Computational lexicology is a branch of computational linguistics, which is concerned with the use of computers in the study of lexicon. It has been more narrowly described by some scholars (Amsler, 1980) as the use of computers in the study of machine-readable dictionaries . It is distinguished from computational lexicography, which more properly would be the use of computers in the construction of dictionaries, though some researchers have used computational lexicography as synonymous.

Contents

History

Computational lexicology emerged as a separate discipline within computational linguistics with the appearance of machine-readable dictionaries, starting with the creation of the machine-readable tapes of the Merriam-Webster Seventh Collegiate Dictionary and the Merriam-Webster New Pocket Dictionary in the 1960s by John Olney et al. at System Development Corporation. Today, computational lexicology is best known through the creation and applications of WordNet. As the computational processing of the researchers increased over time, the use of computational lexicology has been applied ubiquitously in the text analysis. In 1987, amongst others Byrd, Calzolari, Chodorow have developed computational tools for text analysis. In particular the model was designed for coordinating the associations involving the senses of polysemous words. [1]

Study of lexicon

Computational lexicology has contributed to the understanding of the content and limitations of print dictionaries for computational purposes (i.e. it clarified that the previous work of lexicography was not sufficient for the needs of computational linguistics). Through the work of computational lexicologists almost every portion of a print dictionary entry has been studied ranging from:

  1. what constitutes a headword - used to generate spelling correction lists;
  2. what variants and inflections the headword forms - used to empirically understand morphology;
  3. how the headword is delimited into syllables;
  4. how the headword is pronounced - used in speech generation systems;
  5. the parts of speech the headword takes on - used for POS taggers;
  6. any special subject or usage codes assigned to the headword - used to identify text document subject matter;
  7. the headword's definitions and their syntax - used as an aid to disambiguation of word in context;
  8. the etymology of the headword and its use to characterize vocabulary by languages of origin - used to characterize text vocabulary as to its languages of origin;
  9. the example sentences;
  10. the run-ons (additional words and multi-word expressions that are formed from the headword); and
  11. related words such as synonyms and antonyms.

Many computational linguists were disenchanted with the print dictionaries as a resource for computational linguistics because they lacked sufficient syntactic and semantic information for computer programs. The work on computational lexicology quickly led to efforts in two additional directions.

Successors to Computational Lexicology

First, collaborative activities between computational linguists and lexicographers led to an understanding of the role that corpora played in creating dictionaries. Most computational lexicologists moved on to build large corpora to gather the basic data that lexicographers had used to create dictionaries.
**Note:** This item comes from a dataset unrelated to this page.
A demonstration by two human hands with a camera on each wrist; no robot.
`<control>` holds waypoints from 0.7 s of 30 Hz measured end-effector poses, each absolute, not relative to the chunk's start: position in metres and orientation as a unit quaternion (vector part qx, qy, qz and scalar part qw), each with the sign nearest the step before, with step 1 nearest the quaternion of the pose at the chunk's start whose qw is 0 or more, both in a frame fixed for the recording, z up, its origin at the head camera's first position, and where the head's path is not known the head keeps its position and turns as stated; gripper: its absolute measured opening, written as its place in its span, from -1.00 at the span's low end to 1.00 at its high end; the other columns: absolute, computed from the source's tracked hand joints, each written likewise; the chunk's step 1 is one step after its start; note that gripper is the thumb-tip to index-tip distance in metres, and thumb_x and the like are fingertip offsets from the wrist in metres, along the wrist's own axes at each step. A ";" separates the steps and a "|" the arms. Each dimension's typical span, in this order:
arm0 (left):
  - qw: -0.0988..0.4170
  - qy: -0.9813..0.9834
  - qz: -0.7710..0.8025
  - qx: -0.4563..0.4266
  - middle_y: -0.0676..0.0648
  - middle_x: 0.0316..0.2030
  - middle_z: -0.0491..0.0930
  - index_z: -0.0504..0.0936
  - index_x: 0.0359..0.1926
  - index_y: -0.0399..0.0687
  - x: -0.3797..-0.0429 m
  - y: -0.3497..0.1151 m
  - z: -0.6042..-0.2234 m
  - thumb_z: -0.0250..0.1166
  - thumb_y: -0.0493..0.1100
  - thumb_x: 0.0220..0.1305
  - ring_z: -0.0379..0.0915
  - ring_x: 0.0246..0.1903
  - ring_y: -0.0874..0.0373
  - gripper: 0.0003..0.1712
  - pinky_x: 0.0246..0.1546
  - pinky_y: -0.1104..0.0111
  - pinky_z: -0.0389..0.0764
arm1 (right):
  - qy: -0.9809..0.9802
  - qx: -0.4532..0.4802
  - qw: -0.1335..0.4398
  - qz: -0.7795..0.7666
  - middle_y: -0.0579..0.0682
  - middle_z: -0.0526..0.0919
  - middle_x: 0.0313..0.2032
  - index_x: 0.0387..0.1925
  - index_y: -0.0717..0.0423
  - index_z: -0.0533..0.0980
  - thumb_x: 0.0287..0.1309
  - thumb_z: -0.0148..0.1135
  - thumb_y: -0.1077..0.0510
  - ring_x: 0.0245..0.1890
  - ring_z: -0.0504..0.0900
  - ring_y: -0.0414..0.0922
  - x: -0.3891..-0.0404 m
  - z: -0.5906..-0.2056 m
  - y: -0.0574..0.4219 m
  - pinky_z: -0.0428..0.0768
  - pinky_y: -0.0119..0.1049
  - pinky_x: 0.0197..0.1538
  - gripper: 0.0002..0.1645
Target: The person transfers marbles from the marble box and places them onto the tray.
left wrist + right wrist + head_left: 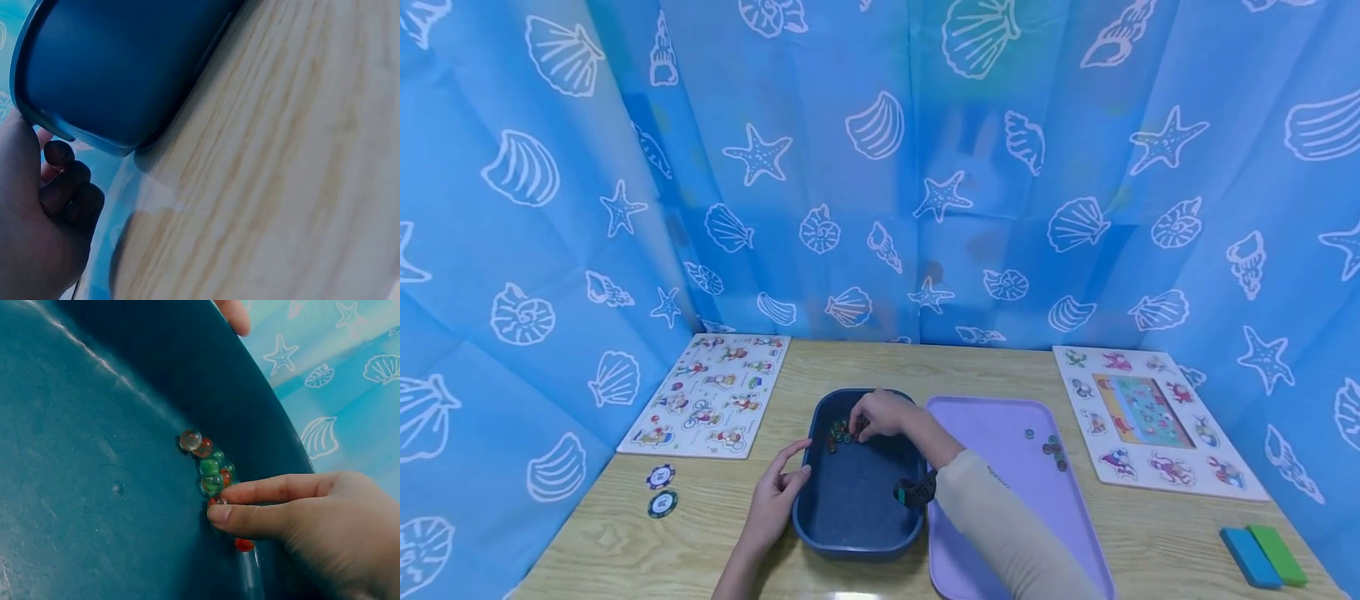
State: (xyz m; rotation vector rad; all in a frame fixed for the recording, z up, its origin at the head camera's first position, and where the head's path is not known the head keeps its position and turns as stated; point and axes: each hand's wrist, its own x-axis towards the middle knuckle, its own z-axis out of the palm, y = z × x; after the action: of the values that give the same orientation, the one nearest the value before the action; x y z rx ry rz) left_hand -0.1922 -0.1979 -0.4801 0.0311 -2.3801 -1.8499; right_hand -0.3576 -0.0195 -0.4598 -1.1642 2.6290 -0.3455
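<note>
A deep dark blue basin (857, 500) stands on the wooden table. Along its far left inner wall lies a cluster of glass marbles (211, 467), clear with green and red-orange swirls. Reaching into the basin, my right hand (880, 414) pinches a reddish marble (217, 500) between thumb and index finger, low among the others. My left hand (778, 492) holds the basin's left rim, thumb and index fingertip right at the edge. Its other fingers (75, 190) are curled outside the wall in the left wrist view.
Right of the basin lies a purple tray (1000, 467) with several marbles (1054, 450). Puzzle boards sit at the back left (707, 392) and back right (1157, 425). Two poker chips (662, 490) lie at left; blue (1251, 557) and green (1277, 554) blocks at front right.
</note>
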 end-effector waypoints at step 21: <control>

The ACL/DCI (Data Collection Initiative) and the LDC (Linguistic Data Consortium) went down this path. The advent of markup languages led to the creation of tagged corpora that could be more easily analyzed to create computational linguistic systems. Part-of-speech tagged corpora and semantically tagged corpora were created in order to test and develop POS taggers and word semantic disambiguation technology.

The second direction was toward the creation of Lexical Knowledge Bases (LKBs). A Lexical Knowledge Base was deemed to be what a dictionary should be for computational linguistic purposes, especially for computational lexical semantic purposes. It was to have the same information as in a print dictionary, but totally explicated as to the meanings of the words and the appropriate links between senses. Many began creating the resources they wished dictionaries were, if they had been created for use in computational analysis. WordNet can be considered to be such a development, as can the newer efforts at describing syntactic and semantic information such as the FrameNet work of Fillmore. Outside of computational linguistics, the Ontology work of artificial intelligence can be seen as an evolutionary effort to build a lexical knowledge base for AI applications.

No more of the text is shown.